A lot of people have asked me if I’m bored yet. With my trip to Florida,


Thanksgiving in Charleston,


a trip to Asheville,


Christmas in Seneca,


and my mom coming to Atlanta tomorrow (all of which were planned before I lost my job), the answer is no. No, I’m not bored and for some reason, I feel guilty about that. It’s not necessarily that I feel like I should be bored, it’s more like guilt from enjoying not working.

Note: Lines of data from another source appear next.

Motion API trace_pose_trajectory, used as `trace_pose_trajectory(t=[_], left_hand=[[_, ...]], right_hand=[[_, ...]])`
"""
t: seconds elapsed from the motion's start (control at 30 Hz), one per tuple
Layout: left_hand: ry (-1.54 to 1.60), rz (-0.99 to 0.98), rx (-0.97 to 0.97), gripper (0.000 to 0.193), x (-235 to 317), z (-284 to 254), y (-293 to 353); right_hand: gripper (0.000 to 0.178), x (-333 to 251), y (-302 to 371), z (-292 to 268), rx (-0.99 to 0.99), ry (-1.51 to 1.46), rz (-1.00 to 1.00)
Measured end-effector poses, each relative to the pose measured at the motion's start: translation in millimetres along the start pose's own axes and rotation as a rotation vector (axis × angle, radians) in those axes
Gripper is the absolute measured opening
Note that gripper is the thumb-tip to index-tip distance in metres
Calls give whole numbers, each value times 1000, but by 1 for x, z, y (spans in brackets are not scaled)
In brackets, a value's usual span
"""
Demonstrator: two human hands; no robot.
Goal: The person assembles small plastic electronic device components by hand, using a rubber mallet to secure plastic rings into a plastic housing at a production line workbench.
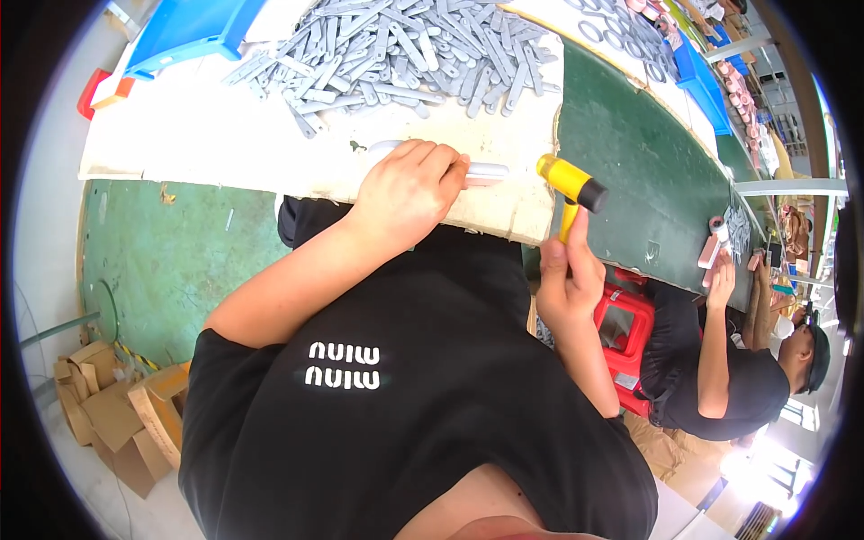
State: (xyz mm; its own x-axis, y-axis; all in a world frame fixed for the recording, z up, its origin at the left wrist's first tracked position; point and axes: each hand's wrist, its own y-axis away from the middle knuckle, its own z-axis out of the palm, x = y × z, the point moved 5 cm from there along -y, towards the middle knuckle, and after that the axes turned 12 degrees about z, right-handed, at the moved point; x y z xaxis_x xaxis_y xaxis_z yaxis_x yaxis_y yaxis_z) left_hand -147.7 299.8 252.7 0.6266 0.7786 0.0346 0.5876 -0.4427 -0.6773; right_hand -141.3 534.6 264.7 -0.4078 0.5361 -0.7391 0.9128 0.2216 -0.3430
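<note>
My left hand [409, 186] is closed over a long grey strip-shaped piece [489, 168] at the near edge of the pale work surface, holding it down. The strip's ends show on both sides of my fingers, and a pinkish edge peeks out beneath its right end. My right hand [571, 281] grips a mallet [567, 180] by its yellow handle. The mallet's head, yellow at one end and black at the other, hangs raised to the right of the strip, apart from it. Beyond my left hand lies a heap of flat grey strips [405, 54].
A blue bin [193, 40] stands at the far left, another blue bin [700, 85] at the far right. A green tabletop [621, 135] runs rightward to a co-worker [720, 378] handling a pinkish part. Red stools [625, 328] and cardboard boxes [117, 418] sit below.
</note>
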Motion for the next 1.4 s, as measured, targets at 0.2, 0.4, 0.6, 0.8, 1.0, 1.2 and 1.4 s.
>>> trace_pose_trajectory(t=[0.2,0.4,0.6,0.8,1.0,1.2,1.4], left_hand=[[43,-35,10,23,-1,-3,-2],[39,-89,-74,28,-1,-6,-10],[-57,-28,-297,34,3,-4,-19],[110,16,-212,34,-4,-21,-11],[254,-380,130,23,-20,-18,16],[109,-210,177,27,-25,-15,32],[107,-170,241,31,-27,-10,37]], right_hand=[[58,-13,-13,13,-215,-43,-19],[53,4,-21,17,-311,49,226],[52,15,-17,5,-155,-362,284],[51,18,-10,13,-205,-388,322],[50,1,-22,25,-281,-249,284],[50,-34,-32,13,-286,-252,34],[55,-24,-35,43,-398,207,288]])
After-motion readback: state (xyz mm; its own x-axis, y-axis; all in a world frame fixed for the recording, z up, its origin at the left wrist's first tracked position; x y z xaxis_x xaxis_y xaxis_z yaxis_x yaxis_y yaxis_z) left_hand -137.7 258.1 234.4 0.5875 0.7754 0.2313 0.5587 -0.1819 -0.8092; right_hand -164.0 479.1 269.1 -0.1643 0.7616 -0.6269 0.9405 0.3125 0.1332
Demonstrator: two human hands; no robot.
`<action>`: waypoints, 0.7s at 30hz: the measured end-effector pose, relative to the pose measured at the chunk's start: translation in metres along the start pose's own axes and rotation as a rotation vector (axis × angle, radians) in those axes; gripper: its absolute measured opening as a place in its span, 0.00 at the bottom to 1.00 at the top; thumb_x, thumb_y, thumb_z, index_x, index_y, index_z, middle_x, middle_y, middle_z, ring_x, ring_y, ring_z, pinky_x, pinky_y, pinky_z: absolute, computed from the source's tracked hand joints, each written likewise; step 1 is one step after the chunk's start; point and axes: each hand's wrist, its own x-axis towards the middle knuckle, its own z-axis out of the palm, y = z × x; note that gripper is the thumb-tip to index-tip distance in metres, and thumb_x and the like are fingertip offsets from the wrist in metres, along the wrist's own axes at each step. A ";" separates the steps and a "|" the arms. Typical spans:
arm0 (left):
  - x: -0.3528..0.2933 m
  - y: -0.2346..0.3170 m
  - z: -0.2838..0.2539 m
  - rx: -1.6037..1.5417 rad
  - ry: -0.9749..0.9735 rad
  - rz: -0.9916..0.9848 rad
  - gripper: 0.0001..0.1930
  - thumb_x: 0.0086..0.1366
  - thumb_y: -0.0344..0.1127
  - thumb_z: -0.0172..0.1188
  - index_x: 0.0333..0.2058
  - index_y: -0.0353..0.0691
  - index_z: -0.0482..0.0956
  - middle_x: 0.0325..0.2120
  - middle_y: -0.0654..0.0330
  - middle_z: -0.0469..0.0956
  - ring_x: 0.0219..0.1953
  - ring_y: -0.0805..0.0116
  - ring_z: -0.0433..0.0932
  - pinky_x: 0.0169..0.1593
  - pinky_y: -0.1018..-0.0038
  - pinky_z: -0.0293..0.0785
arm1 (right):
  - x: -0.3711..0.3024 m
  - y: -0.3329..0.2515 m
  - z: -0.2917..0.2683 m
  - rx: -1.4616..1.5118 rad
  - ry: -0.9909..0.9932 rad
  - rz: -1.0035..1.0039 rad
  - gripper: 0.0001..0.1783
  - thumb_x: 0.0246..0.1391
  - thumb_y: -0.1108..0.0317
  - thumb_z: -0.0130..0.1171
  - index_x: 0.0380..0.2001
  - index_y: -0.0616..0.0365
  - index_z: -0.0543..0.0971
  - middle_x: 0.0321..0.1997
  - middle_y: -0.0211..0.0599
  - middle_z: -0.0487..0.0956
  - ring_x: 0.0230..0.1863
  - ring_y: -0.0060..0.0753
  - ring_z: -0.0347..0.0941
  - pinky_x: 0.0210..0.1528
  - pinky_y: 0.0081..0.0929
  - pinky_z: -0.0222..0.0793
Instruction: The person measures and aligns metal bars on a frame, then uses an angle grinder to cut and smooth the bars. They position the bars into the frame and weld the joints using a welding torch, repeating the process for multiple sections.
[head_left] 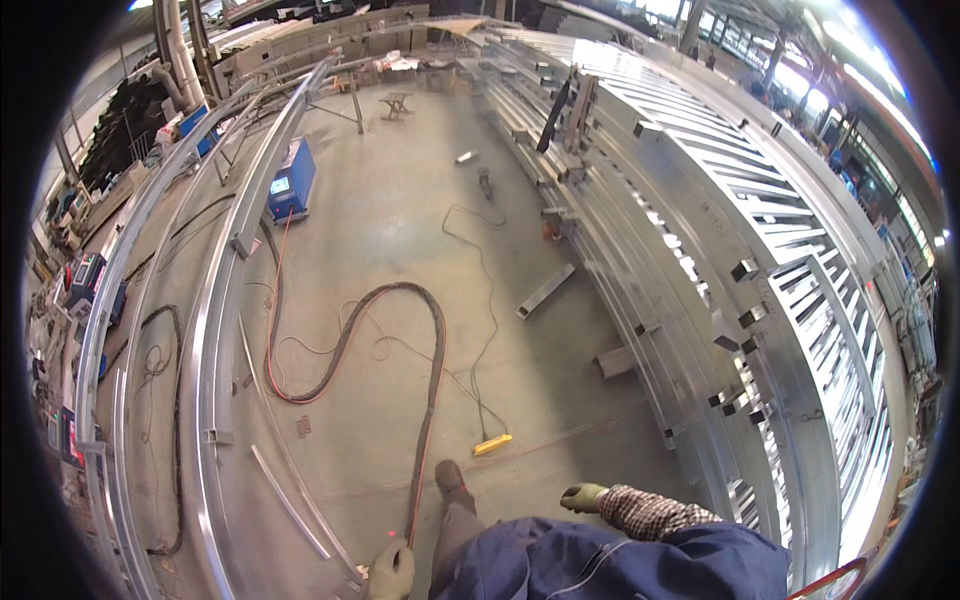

I guess it has to do partially with the idea that you are defined by, at least to some degree, what you do for a living. Right now, I don’t do anything. I went from having what people thought was a super cool job (even though I wasn’t happy there) to baking banana bread, going to the gym and cleaning the house (which somehow is still dirty) all day. It’s not that I feel like I’m a failure because of it. I know that my job performance had absolutely nothing to do with being laid off and that I am a good worker. It’s more that I feel like if I’m enjoying what’s essentially almost two months of laid back weekend days (with less going out), it means that I’m not trying hard enough to find a job or that I’m being lazy about it.

Though others may disagree, I’m not a lazy person. I require more sleep than other people, that’s true, but tired is not the same as lazy. I have hobbies, I push myself physically and I create opportunities for myself, both professionally and personally. But for some reason, it makes me incredibly nervous to admit that I like doing nothing, that I am enjoying it. It’s like I fight those feelings or feel bad about having them. Financially, I really want to find a job and obviously I want to find one that I enjoy and can thrive doing, but if you take the financial aspect out of it, staying home all day is kind of nice.

I know that come the new year, I will find a new job and hopefully, I will like it more than the one that I left. And when I am setting my alarm again and not worrying so much about money, I will look back on the however many months that I was unemployed (hopefully it’s just two) and wish that I’d let myself enjoy them a little more.